Ostermontagsbräuche: Smigus Dyngus
Montag, 01. April 2002, vormittags
Ich war schon gestern gewarnt worden vor einem Brauch, der immer am Ostermontag begangen wird: Das Bespritzen von Straßenpassanten und Spaziergängern mit Wasser. Wenn es nur beim Bespritzen bliebe... – den Kindern und Jugendlichen mit Wasser gefüllten Plastikflaschen ist ja leicht auszuweichen, aber was ist, wenn ganze Gruppen, bewaffnet mit Mottlauwasser gefüllten Zehnliter-Eimern die Strassen durchstreifen?
Der polnische Fernsehsender TVN steht mit Übertragungswagen vor dem Artushof, eine Standkamera ist auf den Neptunsbrunnen ausgerichtet. Techniker eilen hin und her, Kameraleute suchen die besten Einstellungen, eine Moderatorin hantiert mit dem Mikrofon und der Regisseur spricht ohne Ende in ein Handy. Eine Polizeistreife hält gebührenden Abstand, wartet ab. Was wird hier vorbereitet?

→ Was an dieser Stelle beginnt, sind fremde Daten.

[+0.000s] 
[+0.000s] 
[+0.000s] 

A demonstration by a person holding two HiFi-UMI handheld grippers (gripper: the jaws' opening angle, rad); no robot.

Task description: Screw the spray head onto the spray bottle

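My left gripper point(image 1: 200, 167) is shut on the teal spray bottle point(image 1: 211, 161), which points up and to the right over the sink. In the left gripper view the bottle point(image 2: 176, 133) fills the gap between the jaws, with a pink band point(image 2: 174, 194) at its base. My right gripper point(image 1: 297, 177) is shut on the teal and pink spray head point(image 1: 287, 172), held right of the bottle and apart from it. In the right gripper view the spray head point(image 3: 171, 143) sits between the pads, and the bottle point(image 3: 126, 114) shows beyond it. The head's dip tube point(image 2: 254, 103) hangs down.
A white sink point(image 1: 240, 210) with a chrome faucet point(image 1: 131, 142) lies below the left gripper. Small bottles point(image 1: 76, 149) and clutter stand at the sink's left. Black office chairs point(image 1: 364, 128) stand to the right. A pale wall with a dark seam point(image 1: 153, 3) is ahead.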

Den Übertragungswagen verlassen mehrere junge Männer, grell bunt gekleidet, gelbe und rote Farben wiegen vor. Mit Wassereimern und Spritzpistolen gehen sie zum Neptunbrunnen, überwinden das Gitter, schöpfen Wasser. Die Moderatorin spricht mit ihnen. Leute bleiben stehen, schauen zu, vermuten, dass die Männer vom Brunnen aus Passanten bespritzen sollen und das Fernsehen dann die Reaktionen einfangen wird. Aber alle Vorbeikommenden machen um Neptun einen großen Bogen, gesellen sich in sicherem Abstand zu den bereits Wartenden. Plötzlich laute Rufe, Gesänge, Gejohle. Es schallt aus Richtung Grünes Tor. Und da kommen sie auch schon aus der Röpergasse. Erst Einzelne mit Kübeln in jeder Größe, dann mehr und immer mehr. Sie kommen ins Laufen, stürmen auf uns zu. Wir retten uns die Treppen hinauf zu den Häusern gegenüber dem Artushof, nehmen Schutz hinter den Beischlägen. Ich stehe direkt unter dem Eingang der „Deutschen Bank 24“. Nun sind sie fast auf unserer Höhe und dann erfolgt schlagartig ein Richtungswechsel. Die Gruppe, nein, die Heerschar von über hundert Jugendlichen rast zum Neptunbrunnen, kreist ihn ein. Und dann werden die hinter dem Gitter gefangenen Wasserspritzer selber zu Opfern des Brauchs. Aus unzähligen Eimern ergießt sich ein Wasserschwall nach dem anderen auf die Buntgekleideten. Die Kameras laufen. Die Opfer schreien, wollen über die Absperrung flüchten und werden von den frontal auf sie gerichteten Wassermassen zurück geworfen. Als alle Eimer leer sind, ziehen die Jugendlichen weiter, wahrscheinlich um irgendwo Wasser nachzufassen. Die Moderatorin interviewt nun ihre wassertriefenden Kollegen, die sich schütteln und frierend zum Übertragungswagen streben.
Es hat Spaß gemacht, aus sicherer Entfernung zuzusehen.